When you find the word "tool" in a line of the entries, please copy the whole line.
+++ Information supplied
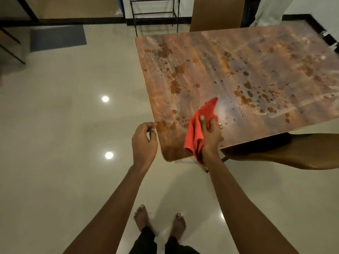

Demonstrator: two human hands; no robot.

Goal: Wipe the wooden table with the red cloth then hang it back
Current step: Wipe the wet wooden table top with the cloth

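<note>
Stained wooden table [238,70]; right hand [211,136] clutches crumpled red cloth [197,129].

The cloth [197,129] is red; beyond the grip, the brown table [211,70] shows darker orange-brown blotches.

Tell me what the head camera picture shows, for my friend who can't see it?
A person's right hand holds a red cloth at the near corner of a wooden table speckled with wet brown spots. The left hand hovers empty beside the table's edge, over a shiny floor.
</note>
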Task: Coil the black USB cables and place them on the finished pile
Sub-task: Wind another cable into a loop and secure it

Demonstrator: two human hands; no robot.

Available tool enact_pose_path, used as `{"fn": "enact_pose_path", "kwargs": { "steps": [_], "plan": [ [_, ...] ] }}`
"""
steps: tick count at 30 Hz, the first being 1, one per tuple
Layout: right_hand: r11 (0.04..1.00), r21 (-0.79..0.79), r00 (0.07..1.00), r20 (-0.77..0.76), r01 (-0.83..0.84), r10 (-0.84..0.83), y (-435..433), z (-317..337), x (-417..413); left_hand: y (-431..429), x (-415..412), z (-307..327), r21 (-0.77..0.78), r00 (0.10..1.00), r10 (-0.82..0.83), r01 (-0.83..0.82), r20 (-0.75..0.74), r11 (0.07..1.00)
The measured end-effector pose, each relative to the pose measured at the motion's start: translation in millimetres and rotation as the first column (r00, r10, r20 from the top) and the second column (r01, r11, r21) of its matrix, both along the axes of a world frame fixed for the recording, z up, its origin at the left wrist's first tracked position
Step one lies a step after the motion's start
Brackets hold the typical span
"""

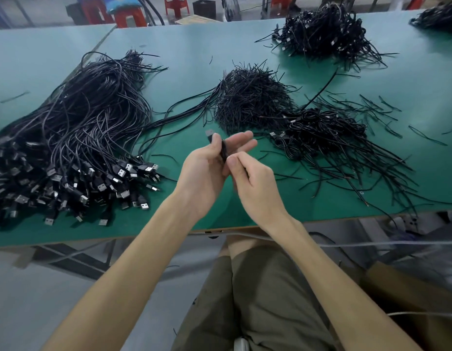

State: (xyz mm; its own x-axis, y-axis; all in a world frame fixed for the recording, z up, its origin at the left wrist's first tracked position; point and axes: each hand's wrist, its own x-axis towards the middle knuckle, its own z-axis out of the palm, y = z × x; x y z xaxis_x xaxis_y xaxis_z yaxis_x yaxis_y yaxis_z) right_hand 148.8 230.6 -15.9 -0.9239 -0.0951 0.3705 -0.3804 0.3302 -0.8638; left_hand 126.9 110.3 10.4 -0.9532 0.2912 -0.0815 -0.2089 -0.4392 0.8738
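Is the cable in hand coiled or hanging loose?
Coiled: the cable is a compact bundle pinched by the left hand and right hand, its plug sticking out.

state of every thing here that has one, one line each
left hand, grips the coiled cable between thumb and fingers
right hand, pinches the coil's near end
coiled cable, bundled tight, held above the table, plug sticking out the far end
loose cables, uncoiled, heaped at left, plugs toward the person
finished pile, coiled cables heaped at right
short wire pile, loose heap mid-table
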Motion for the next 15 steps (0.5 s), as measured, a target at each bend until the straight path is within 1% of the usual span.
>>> {"fn": "enact_pose_path", "kwargs": {
  "steps": [2,3,7,8,11,15],
  "plan": [
    [1.0,0.009,1.0,0.0,-0.008,0.008,-1,-2,1,0,-3,2,0.094,0.998,0.031,-0.036,0.057,0.995],
    [1.0,0.004,1.0,-0.005,-0.001,0.001,0,-2,1,0,-3,2,0.117,0.996,0.052,-0.061,0.078,0.991],
    [0.999,0.023,1.0,0.005,0.023,-0.023,0,-5,0,-2,0,5,0.113,0.989,0.106,-0.118,0.105,0.987],
    [0.999,0.043,1.0,0.014,0.027,-0.028,0,-7,0,-4,1,8,0.142,0.988,0.107,-0.123,0.115,0.982],
    [0.994,0.097,0.998,0.041,0.04,-0.044,4,-15,1,-7,-3,16,0.319,0.978,0.133,-0.178,0.158,0.931],
    [0.991,0.117,0.997,0.04,0.066,-0.071,8,-17,-1,-6,-3,16,0.347,0.985,0.13,-0.163,0.116,0.923]
  ]
}}
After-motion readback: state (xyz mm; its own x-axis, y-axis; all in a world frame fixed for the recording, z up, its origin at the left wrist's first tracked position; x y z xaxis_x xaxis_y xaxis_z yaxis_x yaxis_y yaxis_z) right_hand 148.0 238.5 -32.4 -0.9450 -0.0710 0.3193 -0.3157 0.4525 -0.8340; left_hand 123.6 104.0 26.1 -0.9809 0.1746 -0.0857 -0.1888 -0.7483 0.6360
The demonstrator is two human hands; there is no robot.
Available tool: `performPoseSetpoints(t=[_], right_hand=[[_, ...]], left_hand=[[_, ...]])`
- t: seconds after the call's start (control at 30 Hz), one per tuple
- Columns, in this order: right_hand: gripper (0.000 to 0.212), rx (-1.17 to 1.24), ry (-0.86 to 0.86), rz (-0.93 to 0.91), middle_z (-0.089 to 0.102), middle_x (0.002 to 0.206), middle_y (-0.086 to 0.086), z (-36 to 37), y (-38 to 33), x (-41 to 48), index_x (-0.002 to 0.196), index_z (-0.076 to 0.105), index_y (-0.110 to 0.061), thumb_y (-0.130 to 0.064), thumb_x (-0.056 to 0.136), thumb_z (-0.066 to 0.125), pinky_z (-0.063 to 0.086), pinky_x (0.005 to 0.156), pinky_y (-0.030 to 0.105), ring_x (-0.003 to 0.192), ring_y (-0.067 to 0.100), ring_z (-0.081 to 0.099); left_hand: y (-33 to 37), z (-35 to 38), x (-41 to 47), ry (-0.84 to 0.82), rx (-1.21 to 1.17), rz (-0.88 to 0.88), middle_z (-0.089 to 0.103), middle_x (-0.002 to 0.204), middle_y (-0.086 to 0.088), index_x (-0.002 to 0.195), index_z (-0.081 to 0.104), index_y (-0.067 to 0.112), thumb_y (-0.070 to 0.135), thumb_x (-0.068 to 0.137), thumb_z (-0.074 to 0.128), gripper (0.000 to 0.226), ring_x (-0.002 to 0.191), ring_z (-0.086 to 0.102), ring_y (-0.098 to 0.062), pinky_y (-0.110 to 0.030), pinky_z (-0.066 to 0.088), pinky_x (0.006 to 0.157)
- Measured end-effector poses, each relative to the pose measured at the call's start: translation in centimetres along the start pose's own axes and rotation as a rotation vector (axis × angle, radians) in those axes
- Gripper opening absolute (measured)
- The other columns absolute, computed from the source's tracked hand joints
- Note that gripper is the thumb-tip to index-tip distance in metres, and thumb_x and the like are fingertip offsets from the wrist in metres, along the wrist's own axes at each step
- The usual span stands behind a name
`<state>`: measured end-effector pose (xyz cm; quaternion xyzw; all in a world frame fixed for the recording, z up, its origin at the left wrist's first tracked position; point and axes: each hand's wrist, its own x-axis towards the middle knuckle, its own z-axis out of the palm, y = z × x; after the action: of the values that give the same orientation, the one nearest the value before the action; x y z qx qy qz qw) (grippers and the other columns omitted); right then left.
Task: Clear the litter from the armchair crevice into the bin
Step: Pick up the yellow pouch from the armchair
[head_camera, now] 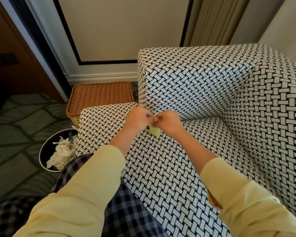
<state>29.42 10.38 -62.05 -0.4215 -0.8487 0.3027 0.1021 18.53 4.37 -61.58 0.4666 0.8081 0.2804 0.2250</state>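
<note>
Left hand (138, 118) and right hand (167, 123) meeting fingertip to fingertip low over the seat, both curled shut and pinching the same yellow wrapper (153, 131). Wrapper hanging below the fingers, pale yellow with a small dark patch at its left edge, lower corner just above or touching the seat cushion (169, 168); cannot tell which. Hands right beside the crevice (191, 119) where the seat meets the inner wall of the armrest (195, 79). Pale yellow sleeves (85, 185) reaching in from the lower edge, forearms bare near the wrists. Armchair covered all over in a black and white woven pattern. Dark checked trousers (126, 211) pressed against the front edge of the cushion. Round dark bin (41, 156) on the floor left of the chair, near the front corner of the seat, holding crumpled white paper (61, 151) and a bit of green. Wicker basket (99, 98) behind the bin, tucked against the armrest's outer side. Green patterned carpet (19, 130) beneath, cream wall panel and curtain beyond.
</note>
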Motion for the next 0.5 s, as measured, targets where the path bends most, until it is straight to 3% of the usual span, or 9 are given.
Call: performPoseSetpoints(t=[0.2,0.3,0.33,0.37,0.4,0.43,0.47,0.5], right_hand=[[0.015,0.022,0.044,0.031,0.065,0.077,0.008,0.3,-0.2,-0.1,0.089,0.072,-0.009,-0.019,0.079,0.070,0.051,0.069,0.028,0.067,0.014,0.052],[0.014,0.028,0.050,0.056,0.066,0.081,0.007,0.1,0.0,-0.3,0.091,0.072,-0.009,-0.018,0.081,0.067,0.047,0.062,0.023,0.067,0.013,0.052],[0.014,0.018,0.052,0.061,0.065,0.081,0.005,0.1,0.2,-0.4,0.090,0.072,-0.010,-0.019,0.081,0.067,0.047,0.064,0.022,0.069,0.012,0.053],[0.013,0.005,0.049,0.062,0.063,0.079,0.002,-0.1,0.4,-0.5,0.089,0.072,-0.010,-0.019,0.082,0.067,0.046,0.064,0.021,0.069,0.011,0.052],[0.011,0.004,0.048,0.063,0.061,0.077,-0.001,-0.2,0.5,-0.7,0.088,0.072,-0.011,-0.019,0.082,0.067,0.044,0.062,0.018,0.067,0.009,0.051],[0.009,0.009,0.048,0.066,0.059,0.075,-0.004,-0.3,0.6,-0.9,0.087,0.072,-0.012,-0.018,0.082,0.067,0.042,0.059,0.014,0.067,0.008,0.050],[0.008,0.011,0.052,0.066,0.057,0.073,-0.007,-0.4,0.5,-1.0,0.085,0.072,-0.012,-0.016,0.081,0.067,0.040,0.058,0.012,0.068,0.007,0.050],[0.006,0.001,0.047,0.068,0.056,0.071,-0.008,-0.4,0.6,-1.1,0.083,0.071,-0.012,-0.015,0.080,0.066,0.039,0.058,0.012,0.070,0.007,0.050]], left_hand=[[0.6,-1.0,0.8,0.010,0.047,-0.067,0.070,0.098,-0.003,0.089,0.076,0.021,0.043,0.074,0.071,0.027,0.100,0.059,-0.025,-0.055,0.039,0.099],[0.3,-2.1,1.3,0.008,0.100,-0.119,0.070,0.096,0.000,0.088,0.075,0.018,0.041,0.073,0.073,0.028,0.099,0.061,-0.027,-0.059,0.040,0.096],[0.1,-2.6,1.3,0.019,0.132,-0.129,0.069,0.092,0.001,0.088,0.074,0.016,0.038,0.076,0.072,0.025,0.095,0.062,-0.026,-0.046,0.036,0.102],[-0.3,-3.0,1.4,0.031,0.159,-0.143,0.067,0.086,0.001,0.088,0.073,0.014,0.034,0.079,0.069,0.022,0.090,0.062,-0.026,-0.036,0.033,0.086],[-0.7,-3.5,1.3,0.053,0.188,-0.153,0.066,0.081,0.000,0.088,0.072,0.012,0.031,0.081,0.067,0.021,0.087,0.063,-0.026,-0.046,0.036,0.102],[-1.2,-3.9,1.3,0.074,0.214,-0.174,0.065,0.078,0.000,0.088,0.071,0.011,0.029,0.083,0.066,0.020,0.085,0.063,-0.026,-0.059,0.033,0.104],[-1.5,-4.1,1.2,0.090,0.237,-0.193,0.066,0.078,-0.001,0.087,0.071,0.012,0.029,0.083,0.066,0.019,0.084,0.062,-0.025,-0.053,0.032,0.105],[-1.7,-4.1,1.2,0.109,0.247,-0.205,0.066,0.079,-0.001,0.085,0.070,0.013,0.030,0.083,0.066,0.018,0.083,0.061,-0.024,-0.057,0.029,0.106]])
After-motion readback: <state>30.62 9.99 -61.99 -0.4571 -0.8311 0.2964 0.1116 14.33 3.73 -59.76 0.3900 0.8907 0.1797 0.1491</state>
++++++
▶ **Task result**
Available tool enact_pose_path, used as `{"fn": "enact_pose_path", "kwargs": { "steps": [_], "plan": [ [_, ...] ] }}`
Available tool: `performPoseSetpoints(t=[_], right_hand=[[_, ...]], left_hand=[[_, ...]])`

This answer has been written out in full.